Une intelligence artificielle chez Meta suspectée d’avoir licencié des salariés en congé légal

La gestion des ressources humaines entre dans une ère complexe et suscite de vives inquiétudes. Meta continue de diversifier ses sources de revenus. En particulier, en lançant de nouvelles offres commerciales comme la formule payante Instagram Plus à l’échelle mondiale. Néanmoins, ses méthodes de restructuration interne se retrouvent aujourd’hui sous le feu des projecteurs judiciaires. Une action en justice collective accuse l’entreprise d’avoir délégué des licenciements à des algorithmes défaillants.
Une plainte collective cible les méthodes de licenciement de Meta en Californie
Vingt-six anciens collaborateurs du groupe ont officiellement déposé une plainte le 13 juillet 2026 devant le tribunal fédéral d’Oakland en Californie. Ces plaignants affirment que la multinationale a eu recours à des outils d’intelligence artificielle pour mener à bien sa dernière restructuration d’envergure. Cette procédure fait suite à la vaste réorganisation du printemps 2026. L’entreprise avait supprimé environ 8 000 postes, soit environ un dixième de ses effectifs globaux. Le dirigeant Mark Zuckerberg avait pourtant assuré publiquement qu’aucune autre mesure de cette nature n’interviendrait au cours de l’année.
Un système d’évaluation automatisé qui pénalise l’absence des salariés
Selon les détails de la plainte, la direction de Meta s’est appuyée sur des logiciels internes dotés d’intelligence artificielle pour surveiller l’activité globale des équipes. Ces programmes informatiques ont analysé de nombreux critères numériques. Cela inclut la fréquence de frappe au clavier, les captures d’écran, le volume de courriels envoyés et l’historique de navigation sur le web. Les algorithmes ont ensuite compilé ces données pour attribuer un score de productivité individuel à chaque membre du personnel.
Néanmoins, cette méthode automatisée a provoqué des dysfonctionnements majeurs pour les employés absents de manière réglementaire. L’intelligence artificielle a interprété l’inactivité numérique légitime des salariés malades, en congé parental, enceinte ou en situation de handicap comme une baisse volontaire de productivité. En conséquence, le système a automatiquement attribué de faibles évaluations à ces profils, les propulsant ainsi en tête de liste des départs prévus.

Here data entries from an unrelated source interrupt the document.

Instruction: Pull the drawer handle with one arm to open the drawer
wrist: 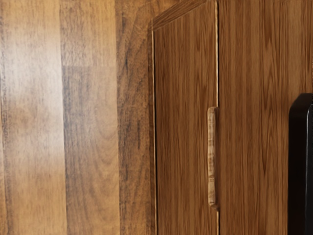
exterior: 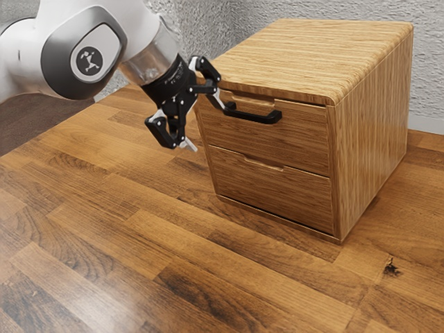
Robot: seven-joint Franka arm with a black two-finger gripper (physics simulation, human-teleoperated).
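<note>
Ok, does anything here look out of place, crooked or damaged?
Just one thing: a small dark blotch on the floor in front of the cabinet, near its corner at the exterior view's right. It breaks the wood grain like a stain or scuff. The cabinet itself stands straight.

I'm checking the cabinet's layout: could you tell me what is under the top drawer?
Under the top drawer sits a second drawer with a wooden pull; the cabinet stands on the wooden floor. Both drawers' insides are hidden behind their fronts.
</note>
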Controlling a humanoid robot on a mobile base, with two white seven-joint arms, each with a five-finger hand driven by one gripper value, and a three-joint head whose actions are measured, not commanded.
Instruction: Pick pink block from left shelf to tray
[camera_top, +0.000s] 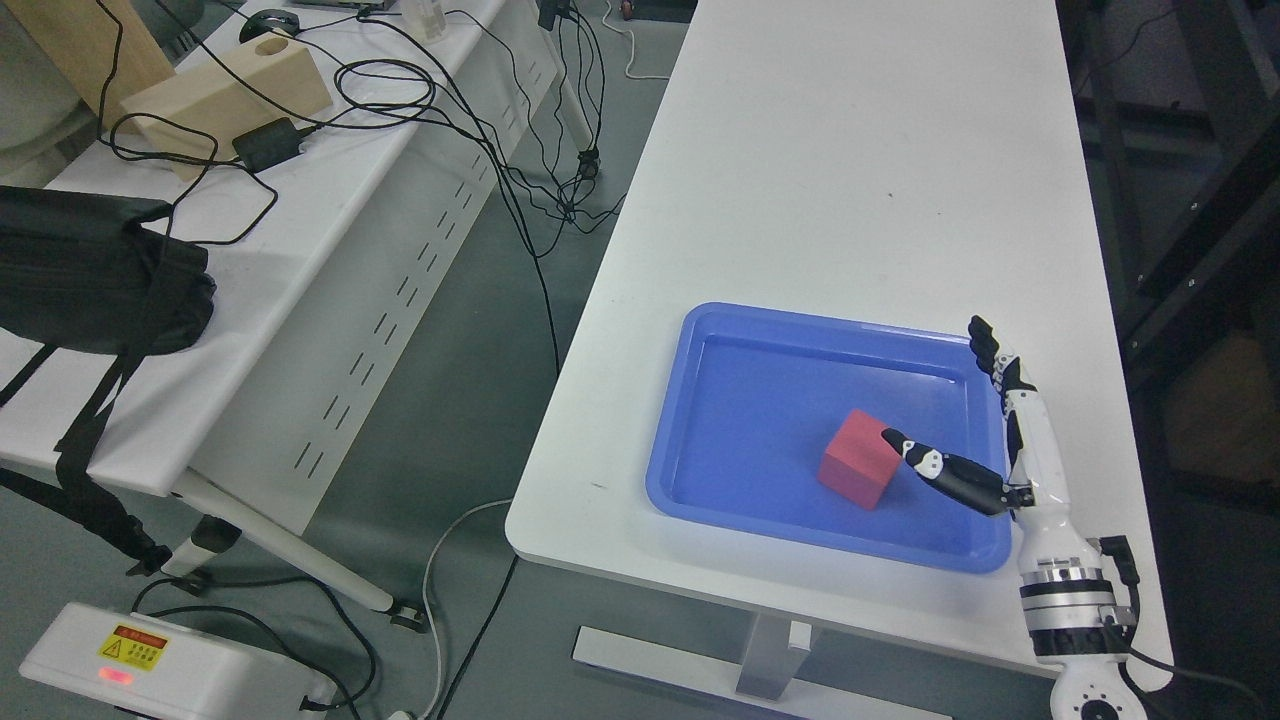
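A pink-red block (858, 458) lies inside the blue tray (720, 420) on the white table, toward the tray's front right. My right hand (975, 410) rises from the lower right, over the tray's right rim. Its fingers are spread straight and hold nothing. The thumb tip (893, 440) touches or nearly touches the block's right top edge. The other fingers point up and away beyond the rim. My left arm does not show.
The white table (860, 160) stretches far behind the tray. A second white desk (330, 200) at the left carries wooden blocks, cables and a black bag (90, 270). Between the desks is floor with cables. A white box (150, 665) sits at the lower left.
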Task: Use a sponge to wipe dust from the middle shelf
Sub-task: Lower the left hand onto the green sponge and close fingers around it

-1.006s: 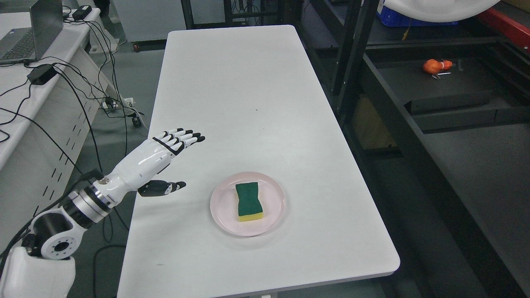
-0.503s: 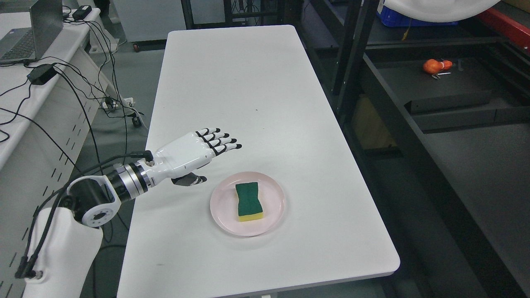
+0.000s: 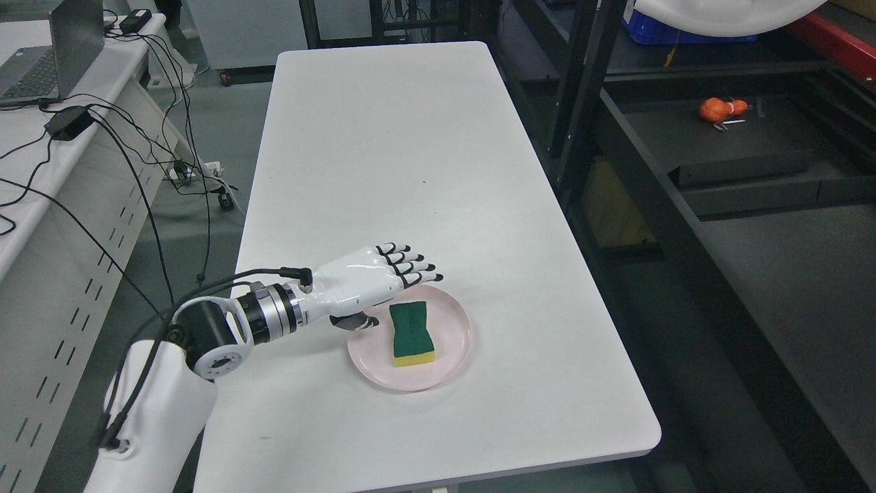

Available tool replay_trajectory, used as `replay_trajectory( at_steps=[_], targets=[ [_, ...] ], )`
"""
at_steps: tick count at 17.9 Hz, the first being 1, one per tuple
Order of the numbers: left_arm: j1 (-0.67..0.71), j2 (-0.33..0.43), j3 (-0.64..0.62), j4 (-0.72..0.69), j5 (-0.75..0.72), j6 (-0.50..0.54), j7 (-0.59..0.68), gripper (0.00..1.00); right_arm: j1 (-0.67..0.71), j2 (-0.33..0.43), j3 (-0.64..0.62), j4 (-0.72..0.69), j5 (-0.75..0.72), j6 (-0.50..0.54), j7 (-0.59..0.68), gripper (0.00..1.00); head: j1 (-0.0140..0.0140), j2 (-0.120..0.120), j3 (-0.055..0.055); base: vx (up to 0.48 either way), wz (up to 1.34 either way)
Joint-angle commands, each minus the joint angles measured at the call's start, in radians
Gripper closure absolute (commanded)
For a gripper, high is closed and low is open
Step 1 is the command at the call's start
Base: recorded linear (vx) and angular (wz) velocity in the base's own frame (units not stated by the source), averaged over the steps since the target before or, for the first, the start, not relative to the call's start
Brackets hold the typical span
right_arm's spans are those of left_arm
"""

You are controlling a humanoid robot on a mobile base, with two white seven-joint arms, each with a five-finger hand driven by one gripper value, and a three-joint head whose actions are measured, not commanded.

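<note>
Left hand (image 3: 373, 277), fingers spread and holding nothing, hovers at lower centre over the round pink plate's (image 3: 448, 356) left rim; green-and-yellow rectangular sponge (image 3: 410, 333) lies on it, on the white bench (image 3: 410, 150).

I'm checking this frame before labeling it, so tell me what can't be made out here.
- Right hand: not in the head view at all.
- Left hand: whether it touches the plate is unclear; the view is from above and its palm side is hidden.
- Sponge: underside hidden.
- Orange thing on the dark shelf: too small to identify.
- Shelf levels: cut off by the right edge; dust can't be seen.
</note>
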Motion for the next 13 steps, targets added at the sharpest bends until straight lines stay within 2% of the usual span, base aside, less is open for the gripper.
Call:
replay_trajectory(
  at_steps=[1, 8, 13],
  targets=[
    [-0.009, -0.078, -0.092, 0.091, -0.064, 0.001, 0.000, 0.06, 0.000, -0.017, 0.000, -0.017, 0.000, 0.072, 0.000, 0.00, 0.0000, 0.000, 0.000, 0.000, 0.00],
    [-0.011, -0.112, -0.110, 0.117, -0.110, 0.001, 0.000, 0.07, 0.000, -0.017, 0.000, -0.017, 0.000, 0.072, 0.000, 0.00, 0.0000, 0.000, 0.000, 0.000, 0.00],
    [-0.005, -0.107, -0.083, 0.117, -0.110, 0.001, -0.001, 0.20, 0.000, -0.017, 0.000, -0.017, 0.000, 0.072, -0.002, 0.00, 0.0000, 0.000, 0.000, 0.000, 0.00]
  ],
)
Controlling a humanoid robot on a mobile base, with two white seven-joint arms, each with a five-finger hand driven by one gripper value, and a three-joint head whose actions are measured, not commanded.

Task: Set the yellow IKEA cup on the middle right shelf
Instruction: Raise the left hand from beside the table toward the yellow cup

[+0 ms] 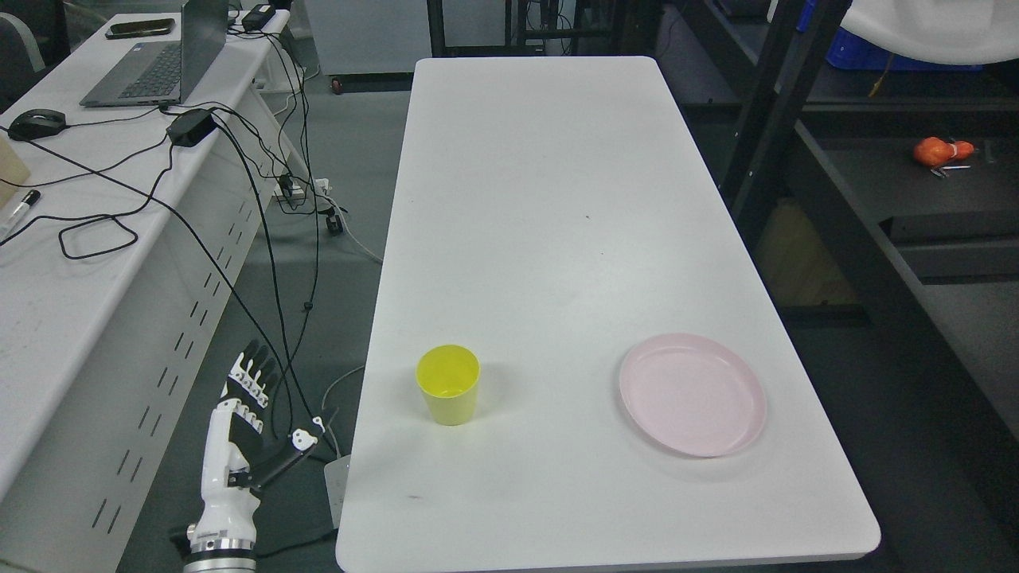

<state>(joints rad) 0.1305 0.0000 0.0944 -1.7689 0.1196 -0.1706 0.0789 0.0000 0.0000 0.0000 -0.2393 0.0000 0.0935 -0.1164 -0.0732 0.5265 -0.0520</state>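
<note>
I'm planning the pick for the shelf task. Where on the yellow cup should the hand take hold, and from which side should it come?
Probably around the side wall of the yellow cup, just under the rim, coming from its left. It stands upright, mouth open upward, tapering toward the base. The left hand hangs open off the table's left edge, nearest it; the pink plate lies apart on the right.

A long white table [557, 199] is stretching away, carrying a yellow cup [448, 384] standing upright near its left edge and a pink plate [692, 395] lying well apart, near right.
</note>
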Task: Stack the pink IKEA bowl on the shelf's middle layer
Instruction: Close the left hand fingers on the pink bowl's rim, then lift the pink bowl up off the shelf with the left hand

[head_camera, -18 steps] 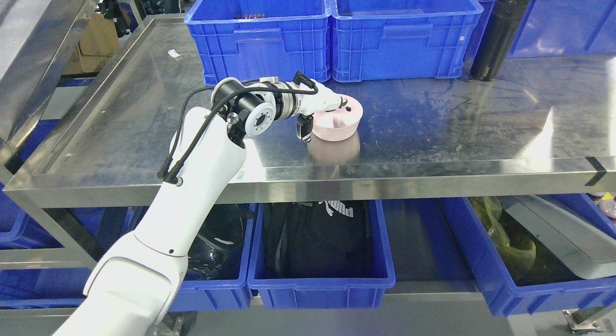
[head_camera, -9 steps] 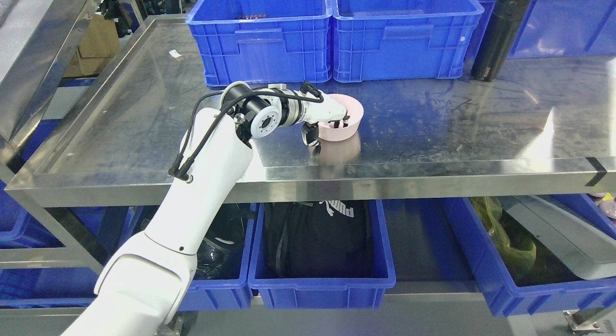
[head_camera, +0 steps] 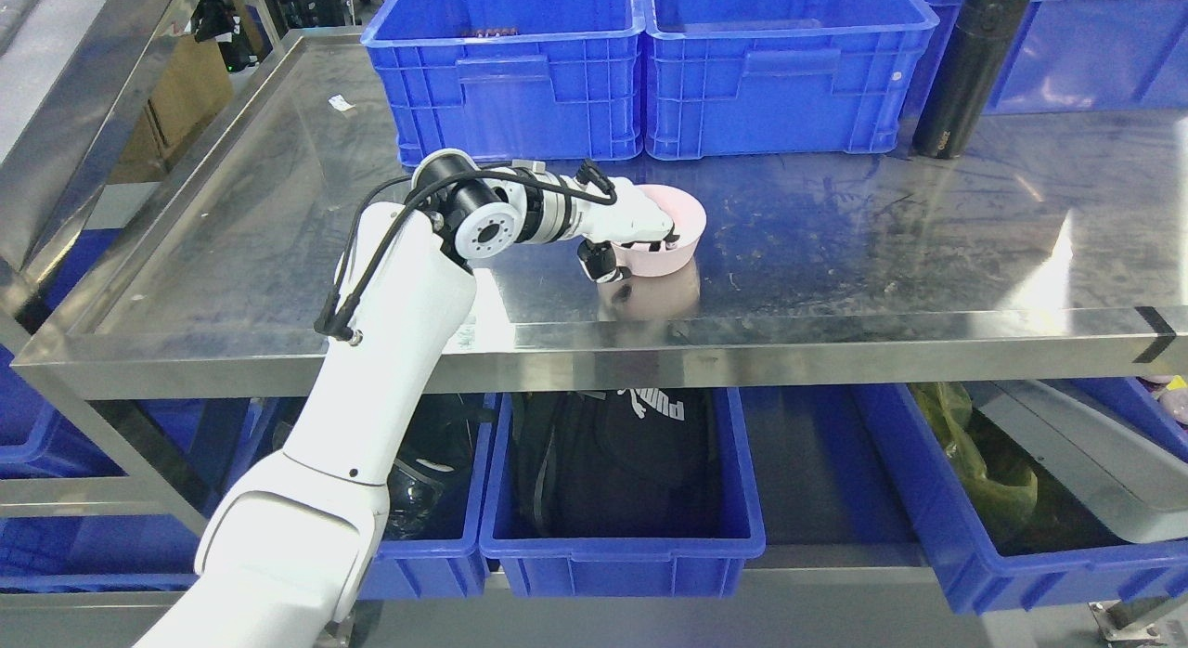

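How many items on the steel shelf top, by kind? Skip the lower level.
Blue crates: 3 (, the last cut off by the frame edge)
Pink bowl: 1, held in the left hand
Black bottle: 1
Small white scrap: 1
Total: 6

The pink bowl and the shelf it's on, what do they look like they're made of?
The pink bowl looks like matte plastic: even pale colour, soft dull sheen, though glazed ceramic can't be ruled out. The shelf looks like brushed stainless steel: it mirrors the bowl and blue crates and shows fine scuffs.
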Controlling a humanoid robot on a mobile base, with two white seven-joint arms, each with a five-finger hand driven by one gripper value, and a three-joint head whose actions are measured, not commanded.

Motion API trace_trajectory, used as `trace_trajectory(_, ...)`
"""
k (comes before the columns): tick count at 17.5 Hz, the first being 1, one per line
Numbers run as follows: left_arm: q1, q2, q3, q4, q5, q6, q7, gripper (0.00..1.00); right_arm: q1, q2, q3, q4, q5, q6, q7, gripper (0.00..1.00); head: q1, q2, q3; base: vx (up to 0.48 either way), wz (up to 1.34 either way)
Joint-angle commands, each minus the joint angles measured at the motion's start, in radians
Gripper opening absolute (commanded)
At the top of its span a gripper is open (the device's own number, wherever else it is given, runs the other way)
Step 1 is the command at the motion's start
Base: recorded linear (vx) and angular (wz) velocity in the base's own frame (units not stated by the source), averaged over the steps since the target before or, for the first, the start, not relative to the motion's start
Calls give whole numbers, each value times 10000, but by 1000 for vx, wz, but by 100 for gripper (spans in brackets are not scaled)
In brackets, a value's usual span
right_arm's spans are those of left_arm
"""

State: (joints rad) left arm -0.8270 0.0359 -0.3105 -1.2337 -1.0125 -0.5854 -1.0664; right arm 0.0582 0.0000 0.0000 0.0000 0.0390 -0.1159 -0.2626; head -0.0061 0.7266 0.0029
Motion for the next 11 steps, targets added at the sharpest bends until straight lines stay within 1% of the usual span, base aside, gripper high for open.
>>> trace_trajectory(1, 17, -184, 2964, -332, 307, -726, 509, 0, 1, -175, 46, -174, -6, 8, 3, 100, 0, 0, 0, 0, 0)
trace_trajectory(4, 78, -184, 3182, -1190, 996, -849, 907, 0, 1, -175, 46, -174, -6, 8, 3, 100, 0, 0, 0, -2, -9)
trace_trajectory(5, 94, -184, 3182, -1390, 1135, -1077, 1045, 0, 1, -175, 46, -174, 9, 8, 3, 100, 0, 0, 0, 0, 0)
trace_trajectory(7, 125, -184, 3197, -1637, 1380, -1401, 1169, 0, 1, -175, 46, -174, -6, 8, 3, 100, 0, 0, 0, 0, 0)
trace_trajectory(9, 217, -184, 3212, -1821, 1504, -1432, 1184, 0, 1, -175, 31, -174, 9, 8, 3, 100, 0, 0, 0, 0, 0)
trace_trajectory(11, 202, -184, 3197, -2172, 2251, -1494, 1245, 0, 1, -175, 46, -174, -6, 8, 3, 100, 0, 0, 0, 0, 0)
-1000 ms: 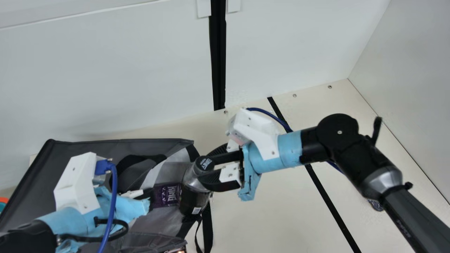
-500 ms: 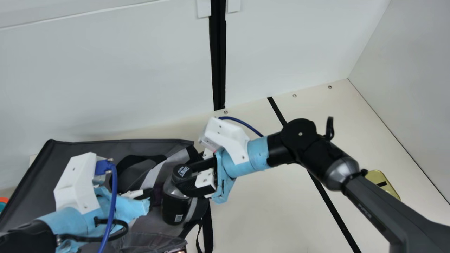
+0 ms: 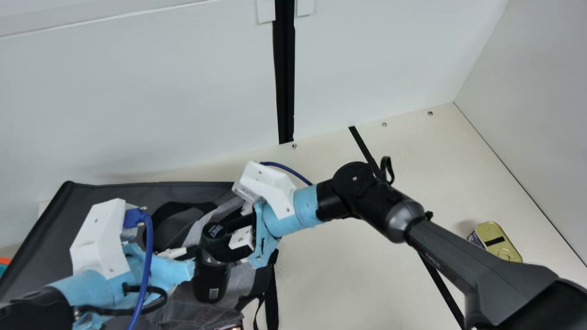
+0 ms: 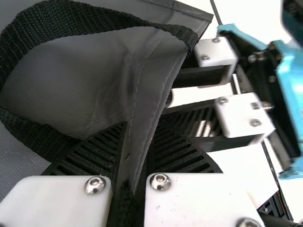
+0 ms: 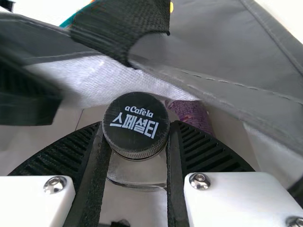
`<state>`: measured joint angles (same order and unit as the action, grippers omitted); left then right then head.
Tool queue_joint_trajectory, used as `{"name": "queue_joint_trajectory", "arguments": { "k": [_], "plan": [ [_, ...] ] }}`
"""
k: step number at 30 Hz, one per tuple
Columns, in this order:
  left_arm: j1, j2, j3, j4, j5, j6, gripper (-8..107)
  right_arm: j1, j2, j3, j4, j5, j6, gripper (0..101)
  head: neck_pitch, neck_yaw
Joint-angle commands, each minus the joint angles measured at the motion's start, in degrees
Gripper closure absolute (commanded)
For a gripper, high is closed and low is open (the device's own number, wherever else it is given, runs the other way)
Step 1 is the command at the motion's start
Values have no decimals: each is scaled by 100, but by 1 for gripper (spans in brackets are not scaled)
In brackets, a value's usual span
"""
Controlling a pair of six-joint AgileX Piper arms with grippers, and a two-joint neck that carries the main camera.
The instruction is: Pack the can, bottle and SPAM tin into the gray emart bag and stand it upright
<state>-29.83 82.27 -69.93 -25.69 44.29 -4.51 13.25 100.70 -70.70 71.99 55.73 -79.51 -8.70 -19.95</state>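
1. Our right tool [image 3: 214, 239] grips the bottle [image 3: 211, 280] by its capped end, right in the gray bag's [image 3: 107, 195] opening!
2. Our left tool [image 3: 190, 253] is closed on the bag's edge.
3. And there's our SPAM tin [image 3: 497, 240], on the worktop [image 3: 344, 284] beyond our right arm [image 3: 373, 199].

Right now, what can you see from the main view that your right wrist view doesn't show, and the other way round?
Main view: the SPAM tin lying on the table, the black strip across it, and the blue cable on my left arm.
Right wrist view: a purple item at the opening of the gray bag.
Both: the bag and the bottle, its black cap end held by my right gripper.
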Motion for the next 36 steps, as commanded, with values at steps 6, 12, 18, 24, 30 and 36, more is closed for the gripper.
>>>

Des accusations de violations majeures du droit du travail américain
Les plaignants soutiennent que ce processus algorithmique enfreint directement plusieurs législations fédérales protectrices. L’action en justice mentionne notamment le non-respect de la loi sur les personnes handicapées, de la loi sur les congés familiaux et médicaux, ainsi que de la réglementation interdisant la discrimination liée à la grossesse.
Parmi les témoignages marquants présentés à la justice figure le cas d’une chercheuse scientifique. Elle a été remerciée de manière brutale seulement deux jours avant son accouchement alors qu’elle bénéficiait d’un congé prénatal officiellement validé par sa hiérarchie.
La défense de Meta et l’attente d’une décision de justice cruciale
De son côté, l’entreprise rejette fermement l’intégralité de ces accusations. Un porte-parole officiel a déclaré à l’agence Reuters que les décisions stratégiques liées à l’organisation des équipes et à la gestion des carrières restent sous le contrôle exclusif de personnes humaines et non d’une intelligence artificielle.
Le tribunal devra désormais analyser si les outils d’évaluation ont joué un rôle décisionnel ou consultatif lors de ces licenciements. Les anciens collaborateurs demandent en urgence une suspension immédiate des procédures de licenciement en cours. Et ce, alors que l’entreprise prévoyait initialement de finaliser la suppression de leurs postes le 22 juillet.